Noradrenergic signaling in the VTA modulates cocaine craving.

Exposure to drug-associated cues evokes drug-seeking behavior and is regarded as a major cause of relapse. Conditional stimulus upregulates noradrenaline (NA) system activity, but the drug-seeking behavior depends particularly on phasic dopamine signaling downstream from the ventral tegmental area (VTA). The VTA dopamine-ergic activity is regulated via the signaling of alpha1 -adrenergic and alpha2 -adrenergic receptors (α1 -ARs and α2 -ARs); thus, the impact of the conditional stimulus on drug-seeking behavior might involve NAergic signaling in the VTA. To date, the role of VTA ARs in regulating cocaine seeking was not studied.

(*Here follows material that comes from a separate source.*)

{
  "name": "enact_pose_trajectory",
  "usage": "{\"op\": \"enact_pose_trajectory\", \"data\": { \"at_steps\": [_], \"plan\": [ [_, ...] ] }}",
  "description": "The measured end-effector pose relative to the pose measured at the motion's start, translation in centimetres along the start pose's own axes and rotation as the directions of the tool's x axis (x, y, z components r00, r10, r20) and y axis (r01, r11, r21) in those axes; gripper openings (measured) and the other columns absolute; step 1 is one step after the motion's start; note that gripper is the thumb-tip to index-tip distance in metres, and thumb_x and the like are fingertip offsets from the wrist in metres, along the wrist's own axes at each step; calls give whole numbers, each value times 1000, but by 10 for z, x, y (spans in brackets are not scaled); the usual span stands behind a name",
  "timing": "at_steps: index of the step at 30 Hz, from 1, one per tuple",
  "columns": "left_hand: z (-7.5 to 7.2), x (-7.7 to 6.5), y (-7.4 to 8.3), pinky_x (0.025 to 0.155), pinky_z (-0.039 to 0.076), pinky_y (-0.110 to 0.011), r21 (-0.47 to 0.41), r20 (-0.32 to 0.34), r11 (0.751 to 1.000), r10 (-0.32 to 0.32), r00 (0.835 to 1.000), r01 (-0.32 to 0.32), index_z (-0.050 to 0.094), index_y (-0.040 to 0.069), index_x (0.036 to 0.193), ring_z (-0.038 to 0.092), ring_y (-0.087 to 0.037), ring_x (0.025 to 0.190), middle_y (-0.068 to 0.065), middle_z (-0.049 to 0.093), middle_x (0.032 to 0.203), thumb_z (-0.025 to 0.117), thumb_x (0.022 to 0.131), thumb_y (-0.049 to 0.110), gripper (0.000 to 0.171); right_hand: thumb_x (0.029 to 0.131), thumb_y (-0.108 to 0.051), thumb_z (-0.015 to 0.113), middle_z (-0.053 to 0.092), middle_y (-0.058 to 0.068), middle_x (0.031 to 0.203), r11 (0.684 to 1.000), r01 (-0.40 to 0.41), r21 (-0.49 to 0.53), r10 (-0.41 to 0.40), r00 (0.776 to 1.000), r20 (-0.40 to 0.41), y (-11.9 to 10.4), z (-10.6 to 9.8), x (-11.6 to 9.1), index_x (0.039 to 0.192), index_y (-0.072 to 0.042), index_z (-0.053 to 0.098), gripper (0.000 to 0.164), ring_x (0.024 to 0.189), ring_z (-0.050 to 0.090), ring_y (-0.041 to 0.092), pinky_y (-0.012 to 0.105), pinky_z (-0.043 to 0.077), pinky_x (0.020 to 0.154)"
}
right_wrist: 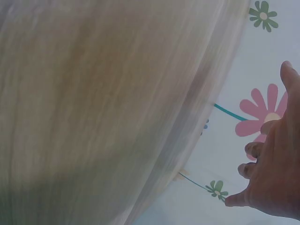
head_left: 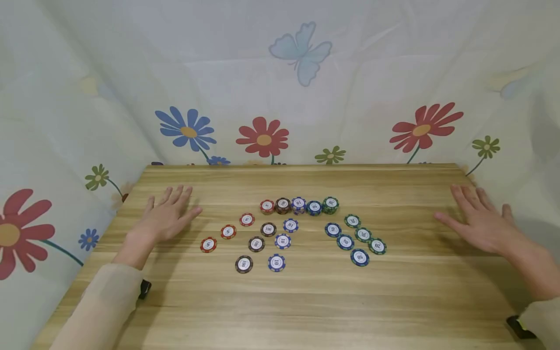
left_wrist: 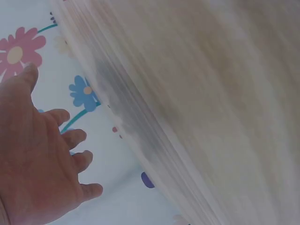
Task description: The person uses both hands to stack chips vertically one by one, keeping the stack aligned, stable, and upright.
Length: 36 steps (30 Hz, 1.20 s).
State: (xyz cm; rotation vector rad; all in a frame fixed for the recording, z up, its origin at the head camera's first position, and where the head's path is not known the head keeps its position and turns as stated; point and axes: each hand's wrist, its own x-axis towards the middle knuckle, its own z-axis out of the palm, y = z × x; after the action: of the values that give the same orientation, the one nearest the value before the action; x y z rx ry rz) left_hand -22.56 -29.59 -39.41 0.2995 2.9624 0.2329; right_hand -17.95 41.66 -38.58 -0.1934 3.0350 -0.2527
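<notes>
My left hand is held out over the left part of the wooden table with its fingers spread. On the far right, my right hand is likewise spread, holding nothing. Between them lie poker chips. A back row has a red stack, a dark brown stack, a light blue stack, a navy stack and a green stack. In front are loose chips: red, brown, light blue, navy and green, three of each. Both wrist views show spread fingers.
The wooden table has its far edge against a pale curtain printed with flowers and a butterfly. More of this fabric hangs at the left side. Dark wrist devices show at the left cuff and right cuff.
</notes>
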Motion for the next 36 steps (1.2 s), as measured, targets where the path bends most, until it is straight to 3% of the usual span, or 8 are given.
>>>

We found that cocaine seeking under extinction conditions in male Sprague-Dawley rats was attenuated by intra-VTA prazosin or terazosin-two selective α1 -AR antagonists. In contrast, cocaine seeking was facilitated by intra-VTA administration of the selective α1 -AR agonist phenylephrine as well as α2 -AR antagonist RX 821002, whereas the selective β-AR antagonist propranolol had no effects. In addition, blockade of α1 -AR in the VTA prevented α2 -AR antagonist-induced enhancement of cocaine seeking. Importantly, the potential non-specific effects of the VTA AR blockade on cocaine seeking could be excluded, because none of the AR antagonists influenced sucrose seeking under extinction conditions or locomotor activity in the open field test. These results demonstrate that NAergic signaling potently and selectively regulates cocaine seeking during early cocaine withdrawal via VTA α1 -AR and α2 -AR but not β-AR. Our findings provide new insight into the NAergic mechanisms that underlie cocaine craving.